• **Entries supplied**
++++

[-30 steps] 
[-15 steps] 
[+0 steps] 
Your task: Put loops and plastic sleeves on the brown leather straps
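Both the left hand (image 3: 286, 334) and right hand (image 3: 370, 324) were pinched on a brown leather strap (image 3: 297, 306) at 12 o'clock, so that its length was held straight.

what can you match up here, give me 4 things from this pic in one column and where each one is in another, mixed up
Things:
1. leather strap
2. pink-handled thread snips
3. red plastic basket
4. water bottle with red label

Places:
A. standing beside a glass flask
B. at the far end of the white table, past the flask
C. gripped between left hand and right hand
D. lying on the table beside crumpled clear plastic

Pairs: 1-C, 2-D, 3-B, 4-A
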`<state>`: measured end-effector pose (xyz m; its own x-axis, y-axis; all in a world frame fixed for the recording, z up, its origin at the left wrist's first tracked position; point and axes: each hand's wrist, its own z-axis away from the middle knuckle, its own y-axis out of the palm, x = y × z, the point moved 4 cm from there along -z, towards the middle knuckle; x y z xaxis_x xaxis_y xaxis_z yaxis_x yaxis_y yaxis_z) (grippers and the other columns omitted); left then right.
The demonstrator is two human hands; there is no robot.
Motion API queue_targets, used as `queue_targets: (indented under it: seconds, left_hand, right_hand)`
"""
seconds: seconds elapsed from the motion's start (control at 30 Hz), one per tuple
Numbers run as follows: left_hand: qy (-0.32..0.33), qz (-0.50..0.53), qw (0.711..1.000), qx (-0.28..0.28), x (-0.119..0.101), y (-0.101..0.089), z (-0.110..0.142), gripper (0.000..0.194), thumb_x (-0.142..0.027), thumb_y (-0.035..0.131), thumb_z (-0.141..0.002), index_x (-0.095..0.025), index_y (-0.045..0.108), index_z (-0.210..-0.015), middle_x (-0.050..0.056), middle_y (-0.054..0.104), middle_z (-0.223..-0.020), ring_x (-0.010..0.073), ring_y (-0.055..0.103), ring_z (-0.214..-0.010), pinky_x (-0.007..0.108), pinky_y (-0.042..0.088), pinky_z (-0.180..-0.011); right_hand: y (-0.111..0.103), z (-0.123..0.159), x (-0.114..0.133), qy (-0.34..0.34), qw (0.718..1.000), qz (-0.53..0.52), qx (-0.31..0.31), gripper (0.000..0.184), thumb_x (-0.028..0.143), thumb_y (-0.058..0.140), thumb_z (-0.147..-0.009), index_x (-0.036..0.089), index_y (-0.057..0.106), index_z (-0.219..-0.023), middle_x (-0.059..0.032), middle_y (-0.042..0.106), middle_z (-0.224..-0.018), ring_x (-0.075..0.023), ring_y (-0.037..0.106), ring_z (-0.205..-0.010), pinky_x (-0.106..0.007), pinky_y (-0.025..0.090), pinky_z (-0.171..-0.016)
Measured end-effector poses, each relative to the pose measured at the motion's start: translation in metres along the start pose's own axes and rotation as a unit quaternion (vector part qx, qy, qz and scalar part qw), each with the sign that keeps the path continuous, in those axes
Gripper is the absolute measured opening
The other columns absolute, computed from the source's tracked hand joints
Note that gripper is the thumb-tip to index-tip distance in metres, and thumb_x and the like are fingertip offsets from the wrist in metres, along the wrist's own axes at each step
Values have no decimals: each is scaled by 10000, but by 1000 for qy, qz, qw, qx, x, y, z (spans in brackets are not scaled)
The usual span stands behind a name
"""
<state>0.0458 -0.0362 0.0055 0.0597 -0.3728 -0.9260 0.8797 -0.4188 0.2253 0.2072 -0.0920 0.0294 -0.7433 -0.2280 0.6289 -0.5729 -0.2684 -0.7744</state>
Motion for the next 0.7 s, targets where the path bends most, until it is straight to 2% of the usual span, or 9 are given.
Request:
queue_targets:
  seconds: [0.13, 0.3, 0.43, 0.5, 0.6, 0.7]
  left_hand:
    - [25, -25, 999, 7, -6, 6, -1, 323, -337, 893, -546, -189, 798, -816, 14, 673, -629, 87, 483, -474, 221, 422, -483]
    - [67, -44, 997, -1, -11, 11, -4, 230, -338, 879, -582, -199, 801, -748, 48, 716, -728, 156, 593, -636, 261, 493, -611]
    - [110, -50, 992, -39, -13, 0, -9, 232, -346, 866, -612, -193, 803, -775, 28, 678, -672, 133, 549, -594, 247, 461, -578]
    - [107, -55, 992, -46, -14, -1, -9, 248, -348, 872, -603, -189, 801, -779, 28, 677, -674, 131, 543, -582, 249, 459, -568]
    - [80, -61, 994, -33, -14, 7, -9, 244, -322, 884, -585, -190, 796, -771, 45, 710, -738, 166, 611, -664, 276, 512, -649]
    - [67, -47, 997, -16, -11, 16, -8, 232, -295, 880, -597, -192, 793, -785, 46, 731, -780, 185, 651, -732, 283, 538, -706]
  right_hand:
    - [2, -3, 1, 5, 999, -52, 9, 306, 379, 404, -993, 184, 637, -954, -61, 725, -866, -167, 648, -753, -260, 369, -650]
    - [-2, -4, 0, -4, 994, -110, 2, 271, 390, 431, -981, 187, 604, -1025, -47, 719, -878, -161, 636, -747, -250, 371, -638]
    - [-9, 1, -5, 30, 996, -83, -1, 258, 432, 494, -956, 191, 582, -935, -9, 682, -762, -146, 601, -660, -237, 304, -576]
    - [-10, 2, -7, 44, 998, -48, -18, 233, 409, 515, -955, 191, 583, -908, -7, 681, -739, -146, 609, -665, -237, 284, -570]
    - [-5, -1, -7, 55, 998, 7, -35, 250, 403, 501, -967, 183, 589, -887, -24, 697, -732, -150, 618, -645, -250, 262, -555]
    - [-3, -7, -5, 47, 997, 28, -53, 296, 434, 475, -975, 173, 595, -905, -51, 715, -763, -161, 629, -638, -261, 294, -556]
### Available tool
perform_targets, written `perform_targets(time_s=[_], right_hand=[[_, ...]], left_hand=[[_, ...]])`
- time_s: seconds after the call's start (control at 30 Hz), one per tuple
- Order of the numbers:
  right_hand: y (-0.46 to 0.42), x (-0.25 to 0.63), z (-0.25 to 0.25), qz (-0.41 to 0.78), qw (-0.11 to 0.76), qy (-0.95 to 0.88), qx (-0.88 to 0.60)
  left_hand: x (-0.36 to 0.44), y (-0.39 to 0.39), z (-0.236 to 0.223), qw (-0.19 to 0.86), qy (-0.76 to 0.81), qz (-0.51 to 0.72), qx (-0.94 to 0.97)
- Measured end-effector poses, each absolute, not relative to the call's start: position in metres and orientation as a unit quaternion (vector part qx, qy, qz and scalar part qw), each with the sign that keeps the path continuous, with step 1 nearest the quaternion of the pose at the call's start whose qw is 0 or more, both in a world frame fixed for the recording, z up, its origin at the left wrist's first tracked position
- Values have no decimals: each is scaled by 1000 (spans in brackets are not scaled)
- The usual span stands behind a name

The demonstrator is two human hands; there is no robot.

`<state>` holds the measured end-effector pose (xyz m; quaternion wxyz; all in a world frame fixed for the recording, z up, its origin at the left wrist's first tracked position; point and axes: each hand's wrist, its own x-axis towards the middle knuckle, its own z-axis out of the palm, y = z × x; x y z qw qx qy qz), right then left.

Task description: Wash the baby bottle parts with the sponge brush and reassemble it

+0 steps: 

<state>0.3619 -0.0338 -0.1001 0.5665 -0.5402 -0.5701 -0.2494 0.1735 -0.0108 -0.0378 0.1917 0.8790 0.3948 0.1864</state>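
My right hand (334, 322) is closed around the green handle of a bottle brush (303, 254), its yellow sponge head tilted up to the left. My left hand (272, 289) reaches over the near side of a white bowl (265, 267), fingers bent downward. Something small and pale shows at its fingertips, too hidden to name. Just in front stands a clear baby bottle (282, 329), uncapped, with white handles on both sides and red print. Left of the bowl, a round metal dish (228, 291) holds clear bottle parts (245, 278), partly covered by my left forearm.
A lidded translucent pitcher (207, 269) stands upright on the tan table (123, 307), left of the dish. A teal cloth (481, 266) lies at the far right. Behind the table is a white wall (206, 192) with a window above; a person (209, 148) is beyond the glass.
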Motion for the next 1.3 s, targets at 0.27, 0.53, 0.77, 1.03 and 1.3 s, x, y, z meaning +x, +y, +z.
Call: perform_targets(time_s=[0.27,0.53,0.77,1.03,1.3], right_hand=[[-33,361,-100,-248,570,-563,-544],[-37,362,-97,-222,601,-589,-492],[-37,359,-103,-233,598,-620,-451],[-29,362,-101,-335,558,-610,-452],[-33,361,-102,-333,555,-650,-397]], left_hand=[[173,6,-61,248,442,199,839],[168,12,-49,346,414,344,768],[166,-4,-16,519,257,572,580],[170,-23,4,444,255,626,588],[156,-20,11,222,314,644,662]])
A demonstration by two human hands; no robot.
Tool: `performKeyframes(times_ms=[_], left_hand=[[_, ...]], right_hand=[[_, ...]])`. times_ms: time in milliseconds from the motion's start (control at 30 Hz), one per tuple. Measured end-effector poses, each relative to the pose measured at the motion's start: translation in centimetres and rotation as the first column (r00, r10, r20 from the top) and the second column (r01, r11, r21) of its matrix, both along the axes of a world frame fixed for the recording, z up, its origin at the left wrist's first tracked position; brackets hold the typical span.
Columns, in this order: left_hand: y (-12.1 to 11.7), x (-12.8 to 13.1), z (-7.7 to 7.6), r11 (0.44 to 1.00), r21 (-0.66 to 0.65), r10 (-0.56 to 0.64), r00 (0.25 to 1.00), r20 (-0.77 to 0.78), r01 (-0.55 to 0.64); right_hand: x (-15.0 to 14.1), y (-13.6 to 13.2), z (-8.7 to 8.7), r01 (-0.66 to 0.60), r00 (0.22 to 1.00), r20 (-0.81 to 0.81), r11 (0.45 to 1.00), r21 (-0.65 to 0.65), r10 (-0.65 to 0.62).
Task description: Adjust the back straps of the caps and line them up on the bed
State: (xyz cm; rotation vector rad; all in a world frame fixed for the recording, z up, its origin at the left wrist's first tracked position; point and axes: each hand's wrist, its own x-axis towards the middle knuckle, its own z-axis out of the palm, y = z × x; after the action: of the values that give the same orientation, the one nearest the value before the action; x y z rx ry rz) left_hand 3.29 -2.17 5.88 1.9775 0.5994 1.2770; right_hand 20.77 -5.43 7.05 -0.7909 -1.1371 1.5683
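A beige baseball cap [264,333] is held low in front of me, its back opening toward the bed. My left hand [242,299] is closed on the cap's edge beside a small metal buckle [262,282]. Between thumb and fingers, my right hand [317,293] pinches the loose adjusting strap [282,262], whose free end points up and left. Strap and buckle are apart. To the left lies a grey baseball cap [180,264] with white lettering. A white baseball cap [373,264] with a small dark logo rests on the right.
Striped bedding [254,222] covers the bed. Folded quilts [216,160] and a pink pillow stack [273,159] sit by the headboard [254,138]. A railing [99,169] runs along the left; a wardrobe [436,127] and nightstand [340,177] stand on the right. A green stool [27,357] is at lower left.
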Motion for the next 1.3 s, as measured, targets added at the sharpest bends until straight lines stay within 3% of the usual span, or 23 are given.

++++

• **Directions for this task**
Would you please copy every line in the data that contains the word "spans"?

• **Task result**
Values have no decimals: each is scaled by 10000, but by 1000 for qy, qz, qw, qx, x, y, z (spans in brackets are not scaled)
- Values have no decimals: each is scaled by 1000 (spans in brackets are not scaled)

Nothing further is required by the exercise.